Former Local Sales Manager for WFIL, Robert Ballantine (now General Sales Manager of Infinity's WLIF Radio in Baltimore) informs us that Bob Winters has passed away at the age of 57. Robert Morris Winters, better known to everyone as Bob died at his Philadelphia home on Tuesday evening, December 9, 2003.
Broadcast Pioneers member Jay Meyers (Senior VP for Clear Channel) reports that "Bob was General Sales Manager at WFIL and Power 99 when I was there (in the eighties) and went on to become COO of Faircom in the late eighties before becoming a station owner and creating country WXTA in Erie, PA. He sold it in the late nineties. ...Bob Winters was at WFIL from 1981-1984. He came to town as a member of the sales staff at WIBG when Fairbanks bought the station and also worked at WCAU-FM, and I think WSNI (the original). (He)... contracted cancer about three years ago and it spread to his brain."

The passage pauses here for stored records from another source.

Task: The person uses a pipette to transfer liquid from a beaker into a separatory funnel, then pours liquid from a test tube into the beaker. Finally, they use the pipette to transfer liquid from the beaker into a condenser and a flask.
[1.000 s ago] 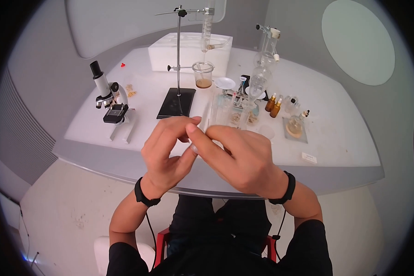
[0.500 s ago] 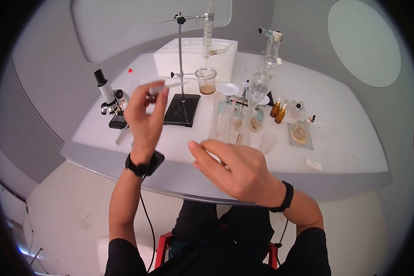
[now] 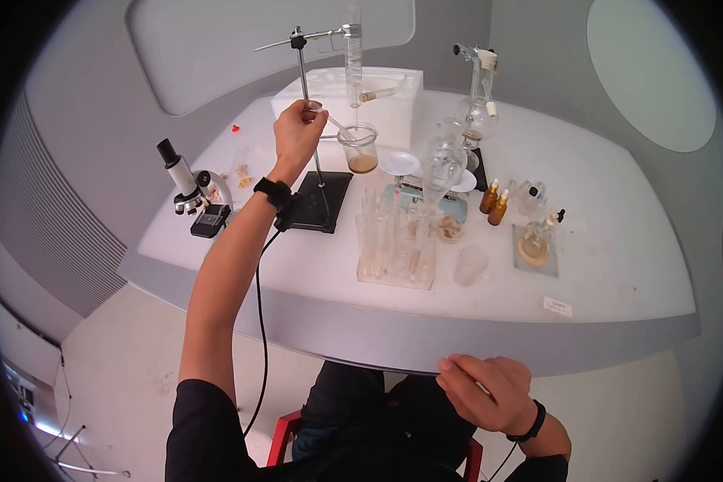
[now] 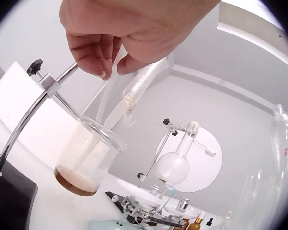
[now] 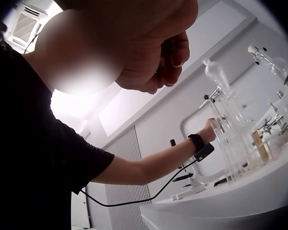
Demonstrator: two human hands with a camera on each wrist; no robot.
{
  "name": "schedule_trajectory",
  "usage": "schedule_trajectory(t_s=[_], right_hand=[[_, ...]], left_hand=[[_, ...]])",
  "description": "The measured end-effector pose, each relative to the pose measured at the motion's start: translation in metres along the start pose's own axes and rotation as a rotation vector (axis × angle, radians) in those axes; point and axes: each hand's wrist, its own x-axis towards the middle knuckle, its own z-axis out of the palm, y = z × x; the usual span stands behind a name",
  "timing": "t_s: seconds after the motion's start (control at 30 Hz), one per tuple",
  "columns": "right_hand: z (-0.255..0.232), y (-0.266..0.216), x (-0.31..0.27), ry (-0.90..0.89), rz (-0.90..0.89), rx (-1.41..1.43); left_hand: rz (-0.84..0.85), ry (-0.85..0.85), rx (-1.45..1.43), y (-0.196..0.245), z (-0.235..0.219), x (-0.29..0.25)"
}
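My left hand [image 3: 297, 136] reaches out to the ring stand and pinches a translucent plastic dropper [image 4: 104, 101] between thumb and fingers. The dropper slants down into the mouth of a glass beaker [image 3: 347, 153], which has some brown liquid [image 4: 77, 182] at its bottom. A metal ring [image 4: 103, 134] on the stand goes round the beaker near its rim. Above the lap, in front of the table's edge, hovers my right hand [image 3: 490, 394]. Its fingers [image 5: 172, 60] hang loosely curled with nothing between them.
A ring stand [image 3: 320, 201] carries a clamped glass column [image 3: 353, 68] above the beaker. To the left is a microscope [image 3: 186, 181]. A test tube rack [image 3: 395, 273], balance [image 3: 438, 205], brown dropper bottles [image 3: 498, 210] and a flask [image 3: 534, 247] stand to the right.
The hands were together, then parted. My left hand has carried the dropper forward to the beaker, while my right hand has drawn back down over the lap.
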Motion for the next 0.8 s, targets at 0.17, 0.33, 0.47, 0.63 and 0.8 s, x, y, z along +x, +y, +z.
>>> schedule_trajectory(t_s=[0.17, 0.33, 0.47, 0.63, 0.8], right_hand=[[-0.006, -0.001, -0.02, -0.008, 0.056, -0.016], [-0.011, -0.006, -0.028, -0.021, 0.162, -0.002], [-0.012, -0.008, -0.033, -0.028, 0.177, -0.007], [-0.012, -0.01, -0.036, -0.027, 0.187, -0.036], [-0.011, -0.009, -0.042, -0.021, 0.194, -0.05]], left_hand=[[-0.096, -0.136, 0.092, 0.001, 0.013, -0.001], [-0.113, -0.224, 0.074, -0.006, 0.015, -0.004], [-0.191, -0.264, 0.023, -0.005, 0.013, -0.007], [-0.146, -0.264, -0.138, -0.008, 0.01, -0.014], [-0.14, -0.374, -0.088, -0.003, 0.005, -0.016]])
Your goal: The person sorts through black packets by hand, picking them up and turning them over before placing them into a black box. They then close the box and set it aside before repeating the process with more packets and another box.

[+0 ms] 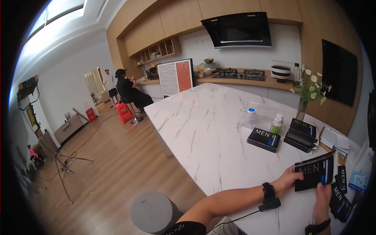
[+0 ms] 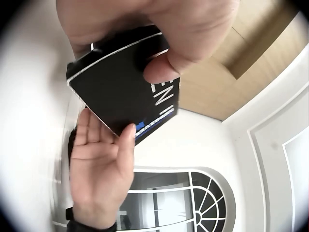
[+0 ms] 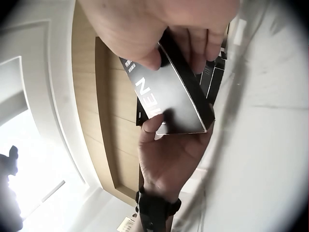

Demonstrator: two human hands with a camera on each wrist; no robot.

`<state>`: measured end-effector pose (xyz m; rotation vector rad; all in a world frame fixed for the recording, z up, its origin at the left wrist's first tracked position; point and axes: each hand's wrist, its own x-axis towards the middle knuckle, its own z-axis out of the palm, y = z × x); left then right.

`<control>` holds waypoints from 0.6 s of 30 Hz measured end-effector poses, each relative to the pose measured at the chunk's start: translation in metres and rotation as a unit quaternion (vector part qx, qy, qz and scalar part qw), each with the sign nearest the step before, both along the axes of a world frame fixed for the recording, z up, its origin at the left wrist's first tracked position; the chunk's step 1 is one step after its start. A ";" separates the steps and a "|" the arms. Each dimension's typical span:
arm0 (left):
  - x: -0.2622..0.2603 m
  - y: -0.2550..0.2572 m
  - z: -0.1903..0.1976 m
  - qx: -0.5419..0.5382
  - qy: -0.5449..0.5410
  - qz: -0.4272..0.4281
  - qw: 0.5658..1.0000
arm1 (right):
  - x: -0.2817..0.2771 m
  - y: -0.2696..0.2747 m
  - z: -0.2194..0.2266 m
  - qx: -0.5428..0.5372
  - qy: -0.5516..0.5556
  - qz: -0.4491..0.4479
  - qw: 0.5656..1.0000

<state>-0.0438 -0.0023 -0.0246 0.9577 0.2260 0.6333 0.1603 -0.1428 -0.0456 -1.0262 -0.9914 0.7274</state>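
Both hands hold a black box (image 1: 313,172) marked "MEN", tilted up over the right front of the marble-look table. My left hand (image 1: 286,181) grips its left end, thumb on the printed face and fingers behind, as the left wrist view also shows. At the lower right edge is my right hand (image 1: 322,197). Its thumb lies on the face in the right wrist view, with the fingers (image 3: 197,58) along the far side. Flat black "MEN" packets (image 1: 340,199) lie just right of the right hand.
A closed "MEN" box (image 1: 263,140) and an open one (image 1: 300,135) lie beyond the hands. Behind them stand a clear organizer (image 1: 254,117) with bottles and a flower vase (image 1: 301,109). White papers (image 1: 335,141) lie right. A grey stool (image 1: 152,213) stands left of the table (image 1: 196,149).
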 end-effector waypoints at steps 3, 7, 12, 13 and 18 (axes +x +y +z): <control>0.009 0.004 -0.017 0.053 0.022 0.002 0.998 | -0.005 -0.003 0.020 0.049 -0.062 -0.054 0.995; 0.012 0.019 -0.021 0.252 0.040 0.148 0.956 | 0.006 -0.016 0.027 -0.013 -0.176 -0.133 0.975; 0.012 -0.003 -0.004 0.385 0.020 0.150 0.911 | 0.001 -0.017 0.012 -0.039 -0.292 -0.157 0.943; 0.015 -0.007 -0.005 0.380 0.006 0.127 0.916 | -0.002 -0.020 0.014 -0.055 -0.319 -0.152 0.934; 0.009 -0.015 0.013 0.421 0.033 0.191 0.886 | -0.025 -0.013 0.023 0.061 -0.215 -0.244 0.944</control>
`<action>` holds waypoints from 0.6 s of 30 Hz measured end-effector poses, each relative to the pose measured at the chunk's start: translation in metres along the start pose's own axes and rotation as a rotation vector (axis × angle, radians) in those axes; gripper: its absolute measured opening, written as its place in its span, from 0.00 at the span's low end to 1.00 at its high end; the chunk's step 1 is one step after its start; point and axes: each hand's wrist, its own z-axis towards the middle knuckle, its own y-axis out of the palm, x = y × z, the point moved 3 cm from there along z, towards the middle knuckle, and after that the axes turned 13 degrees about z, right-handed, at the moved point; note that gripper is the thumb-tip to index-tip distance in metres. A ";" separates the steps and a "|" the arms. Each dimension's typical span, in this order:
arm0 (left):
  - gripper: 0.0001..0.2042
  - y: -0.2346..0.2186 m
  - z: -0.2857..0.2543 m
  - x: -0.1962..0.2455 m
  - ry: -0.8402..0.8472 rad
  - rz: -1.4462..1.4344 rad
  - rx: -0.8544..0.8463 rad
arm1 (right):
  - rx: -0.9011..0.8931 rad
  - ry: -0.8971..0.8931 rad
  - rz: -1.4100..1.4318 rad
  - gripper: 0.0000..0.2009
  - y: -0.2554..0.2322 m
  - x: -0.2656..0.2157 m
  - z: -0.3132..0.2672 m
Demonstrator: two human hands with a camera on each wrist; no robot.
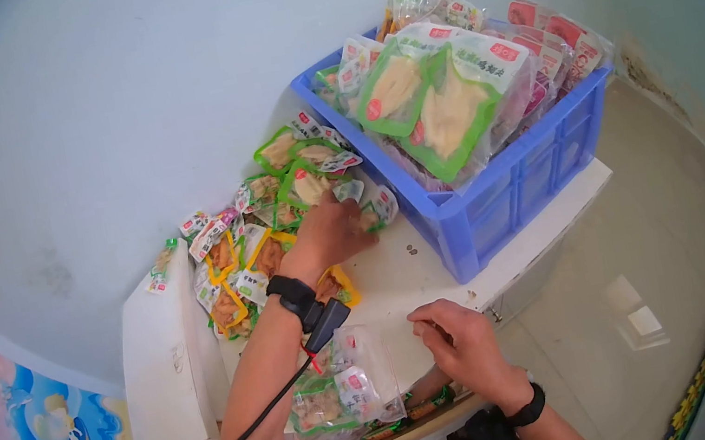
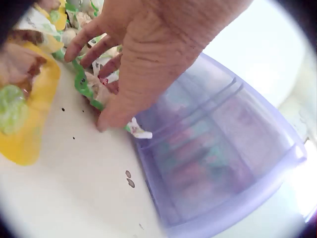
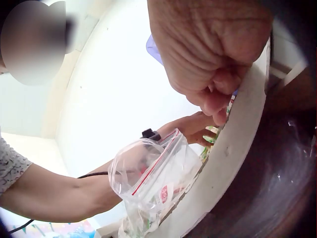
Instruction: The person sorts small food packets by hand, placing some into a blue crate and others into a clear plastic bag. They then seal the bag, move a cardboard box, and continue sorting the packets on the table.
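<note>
The left hand [image 1: 332,238] reaches over a pile of small food packets [image 1: 308,183] beside the blue crate. In the left wrist view its fingers are spread, with the thumb and fingers of this hand [image 2: 148,59] on either side of a small green-edged packet [image 2: 85,85]; a firm hold on it is not visible. Above the table's front edge, the right hand [image 1: 467,346] hangs with loosely curled fingers and nothing seen in it. The right wrist view shows this hand [image 3: 213,54] near the table edge. A clear zip bag [image 1: 357,379] with packets lies between the forearms.
The blue crate [image 1: 510,202], piled with large and small packets, stands at the table's right side. Yellow-edged packets [image 1: 226,303] lie left of the left hand. A white box [image 1: 162,367] is at the far left. Tiled floor [image 1: 652,205] shows at the right.
</note>
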 end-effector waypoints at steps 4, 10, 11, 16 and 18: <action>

FYI, Fairbanks Broadcasting agreed to purchase WIBG in 1975 and took control of the station on April 1, 1976.
Of Bob, Jay Meyers said
Bob Winters was a good broadcaster, a better human being and a great family man. Unlike many of us, Bob was not born and raised in Philadelphia..., but he came to call our hometown his home. He came originally ...(as) an account executive at WIBG as part of the original team from Fairbanks that came in from Indianapolis after they purchased the station. He was there when the legendary calls were replaced by WZZD and then was hired by Jim Keating to become GSM of WCAU-FM.
From there he became GSM at WFIL and Power 99 in the early eighties. It was there that Bob and I met and a twenty year friendship began. From our time together, Bob went on to manage stations in Charleston, eventually running that small group called Faircom, and in 1989 succeeded in living his dream of ownership, buying WXTA in Erie, PA.
Bob and Connie never moved from Philly in all that time, Bob would get up Monday mornings and fly or drive to Erie and come home Friday night. Connie bought and restored old homes and they worked them together on the weekends. Great kids, great family, and a great old house on Walnut Lane that they bought in the early eighties, totally restored and still the Winters family home. Those of us who knew him will miss his humor and candor. It was an honor to know him.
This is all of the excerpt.